Assembly Speaker Robin Vos, R-Rochester, said Tuesday he is in favor of raising state aid for the System by $42.5 million but reiterated it should be contingent on requiring the speakers who come to campus and the programs that are offered at UW schools cater to conservative students as well as liberal students. Vos said how adequate diversity would be measured is something he and other lawmakers will need to figure out as the budget process continues.
Assembly Minority Leader Peter Barca, D-Kenosha, was skeptical of Walker's proposal to cut UW System tuition for in-state students. He said Democrats would support such a measure if paired with an increase in state aid that gave the System a net funding increase. But Barca said Walker's record of cutting UW funding suggests that's unlikely.
"We cannot continue down the road of continuing to cut university budgets," Barca said.
Walker touts winning
In the 36-minute speech, Walker underscored the state's recovery from the Great Recession while repeating "we are working and winning for Wisconsin."
"Are the people of Wisconsin -- you, me, us -- better off than we were six years ago? The answer is a resounding yes," Walker said, after highlighting examples of people who have found jobs in the state.
In addition to the UW tuition freeze, Walker pointed to the state's low unemployment rate and high workforce participation rate, more than 21,000 food stamp recipients who have participated in the state's job training program and tax cuts that have cumulatively totaled $4.7 billion since 2011.

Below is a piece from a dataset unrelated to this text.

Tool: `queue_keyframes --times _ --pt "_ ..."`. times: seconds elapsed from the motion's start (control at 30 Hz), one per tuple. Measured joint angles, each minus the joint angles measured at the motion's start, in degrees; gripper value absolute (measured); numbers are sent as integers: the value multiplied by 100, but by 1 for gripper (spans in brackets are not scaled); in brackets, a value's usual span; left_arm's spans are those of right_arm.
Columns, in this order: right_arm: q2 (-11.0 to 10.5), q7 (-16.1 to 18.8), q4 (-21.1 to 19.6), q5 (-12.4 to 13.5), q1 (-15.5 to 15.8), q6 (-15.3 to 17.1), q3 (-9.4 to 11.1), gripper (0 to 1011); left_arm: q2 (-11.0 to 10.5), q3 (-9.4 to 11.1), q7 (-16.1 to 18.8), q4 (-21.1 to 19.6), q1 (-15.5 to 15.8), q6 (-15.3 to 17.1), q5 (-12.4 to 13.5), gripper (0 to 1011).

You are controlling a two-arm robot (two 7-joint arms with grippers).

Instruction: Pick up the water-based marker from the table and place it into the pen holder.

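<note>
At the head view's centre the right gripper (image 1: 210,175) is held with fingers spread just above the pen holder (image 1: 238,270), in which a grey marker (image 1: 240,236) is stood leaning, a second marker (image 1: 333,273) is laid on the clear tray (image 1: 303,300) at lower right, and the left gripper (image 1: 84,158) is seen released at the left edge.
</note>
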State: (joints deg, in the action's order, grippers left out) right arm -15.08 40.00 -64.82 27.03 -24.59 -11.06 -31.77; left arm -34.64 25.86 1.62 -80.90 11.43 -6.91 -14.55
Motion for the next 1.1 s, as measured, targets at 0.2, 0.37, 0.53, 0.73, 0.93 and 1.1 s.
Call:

Walker put the tax cut in real dollars, saying the median family of four received a cumulative $1,159 income tax cut.
That's based on a family of four in 2014 earning $85,859, according to the Department of Revenue. The median household income in 2015 was $55,638. The total $4.7 billion tax cut includes other changes that have benefited businesses, property owners and the wealthy.
Aside from the tuition cut, Walker's speech didn't include many other new details about his upcoming 2017-2019 budget proposal. The governor will deliver his biennial budget address in a few weeks.
Walker mentioned many of the proposals he has already announced, such as a "significant increase" for K-12 schools, a $35 million request for rural broadband grants and $65 million more in new aids for local road repairs, which he said was the largest increase since the 1990s.
Rep. John Nygren, R-Marinette, co-chairman of the budget committee, said he's unsure what kind of increase Walker is considering for K-12 funding, but added it's possible Walker's definition of "significant" is different than school districts'.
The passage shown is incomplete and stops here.